The global and regional activity of Russia is described in sweeping terms, with particular emphasis on the growing strategic cooperation between Russia and China. It is indicated that in the Middle East and North Africa, Moscow seeks to strengthen its positions, and in the Western Hemisphere it actively interacts with Venezuela and Cuba in order to gain a foothold in Latin America. It is also said that Moscow’s influence in the territory of the former Soviet Union is substantial, and can be used without a significant mobilisation of resources. American intelligence states that Russia can use its armed forces to conduct operations far from its borders, but not for an extended period of time.
Russia’s WMD arsenal is rated as being the largest and most developed in comparison with the US arsenal, a fact that is not expected to change in the foreseeable future. Russia is also cited as being the top cybersecurity threat and one of the most serious intelligence threats. In space, Russia is called the key rival of the United States.

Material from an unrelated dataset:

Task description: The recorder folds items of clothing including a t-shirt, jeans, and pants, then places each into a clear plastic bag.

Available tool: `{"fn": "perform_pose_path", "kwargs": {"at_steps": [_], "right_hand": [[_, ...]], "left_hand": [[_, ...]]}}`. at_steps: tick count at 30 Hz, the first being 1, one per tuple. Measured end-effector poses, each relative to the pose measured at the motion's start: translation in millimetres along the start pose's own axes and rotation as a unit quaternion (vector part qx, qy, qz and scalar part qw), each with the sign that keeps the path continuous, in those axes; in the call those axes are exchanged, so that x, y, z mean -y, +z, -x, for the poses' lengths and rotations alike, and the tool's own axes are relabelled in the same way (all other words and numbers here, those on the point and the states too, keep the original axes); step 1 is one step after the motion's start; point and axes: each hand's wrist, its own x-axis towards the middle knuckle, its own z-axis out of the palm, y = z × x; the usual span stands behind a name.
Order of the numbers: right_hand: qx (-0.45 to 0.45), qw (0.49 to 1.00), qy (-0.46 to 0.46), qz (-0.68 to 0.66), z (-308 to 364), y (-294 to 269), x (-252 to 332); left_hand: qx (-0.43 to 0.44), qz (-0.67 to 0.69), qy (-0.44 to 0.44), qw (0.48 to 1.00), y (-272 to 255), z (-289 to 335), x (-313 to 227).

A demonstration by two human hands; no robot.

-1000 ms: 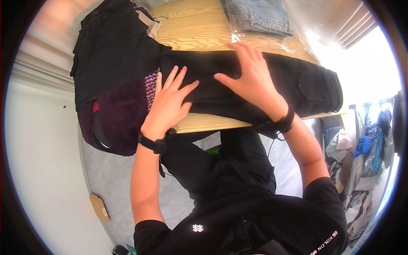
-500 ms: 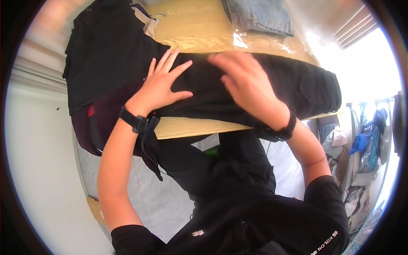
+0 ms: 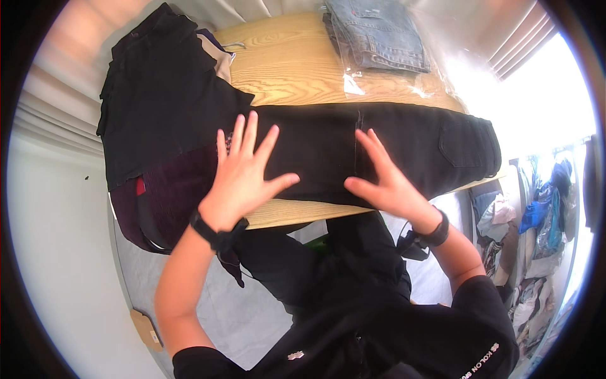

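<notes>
Black trousers [image 3: 315, 142] lie lengthwise across the wooden table, with a back pocket and the waistband toward the right end. My left hand [image 3: 243, 170] rests over their left part, fingers spread wide, next to a pile of dark garments. My right hand [image 3: 391, 180] is over the middle of the trousers, fingers stretched out and thumb apart, near a crosswise crease in the cloth. Neither hand grips anything. Whether the right fingers touch the fabric or hover just above it, I cannot tell.
Black garments [image 3: 158, 95] and a dark purple one [image 3: 183, 180] are piled at the table's left end, hanging over the edge. Folded blue jeans [image 3: 382, 38] lie with clear plastic at the back of the wooden table [image 3: 284, 66]. Bagged clothes [image 3: 543, 208] fill the right side.
The blurred right hand has slowed and drawn nearer to me, uncovering a crosswise crease in the trousers. My left hand stays spread over the left part. The whole view has shifted slightly.
</notes>
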Motion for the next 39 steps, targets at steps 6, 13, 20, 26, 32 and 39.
{"fn": "perform_pose_path", "kwargs": {"at_steps": [6, 13, 20, 26, 32, 39], "right_hand": [[-0.055, 0.993, -0.082, 0.067, -43, 11, -1], [-0.104, 0.910, -0.106, 0.388, -65, 24, -30], [-0.240, 0.952, -0.088, 0.168, 0, -40, -33], [-0.508, 0.850, 0.081, 0.110, 113, -116, -115], [-0.496, 0.787, 0.143, -0.339, 143, -165, -141], [-0.411, 0.738, 0.196, -0.498, 117, -189, -128]], "left_hand": [[0.006, 0.005, -0.028, 1.000, 5, 24, -22], [-0.027, 0.027, 0.004, 0.999, 11, 25, -23], [-0.161, 0.452, -0.138, 0.866, 23, 32, 8], [-0.030, 0.666, -0.321, 0.673, -14, 25, 20], [-0.098, 0.761, -0.153, 0.623, 10, 36, -12], [-0.118, 0.780, -0.152, 0.595, 19, 47, -31]]}}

Although the focus of the intelligence report is limited to one year, its findings suggest that the two key challenges to American interests are country-specific and geographically distinct — China and Russia. Although considerable attention is paid in the report to other threats — climate change, environmental problems, the consequences of a pandemic, technological risks — the high priority of threats emanating from nation states indicates that the United States has rejected the illusions of previous decades that the nature of international life in the 21st century will be qualitatively different. Twenty years ago, the American government believed that terrorism would be the key enemy, ten years ago the Obama administration pointed out that technological threats and the proliferation of weapons of mass destruction would be the key challenges. But now the American establishment has returned to the idea that the main threats come from nation states.
However, this statement contains the main problem of American strategy in the 21st century. How can the US prevent the rapprochement of two key rivals on the basis of opposition to the US? So far, the proposed approaches of the United States all these years have only contributed to the rapprochement between Russia and China. Moscow and Beijing view the United States as a key threat to international stability. In its attempt to retain leadership, the United States is aiming to sabotage any constructive initiatives that come from Moscow and Beijing, stirs up tensions along their borders and tries to oust Russia and China from the global community.
These steps, of course, will not go unanswered. It is possible that on the horizon of ten years, we will see the conversion of strategic cooperation between Russia and China into something more. So far, American strategic thought is unable to provide an answer to this problem.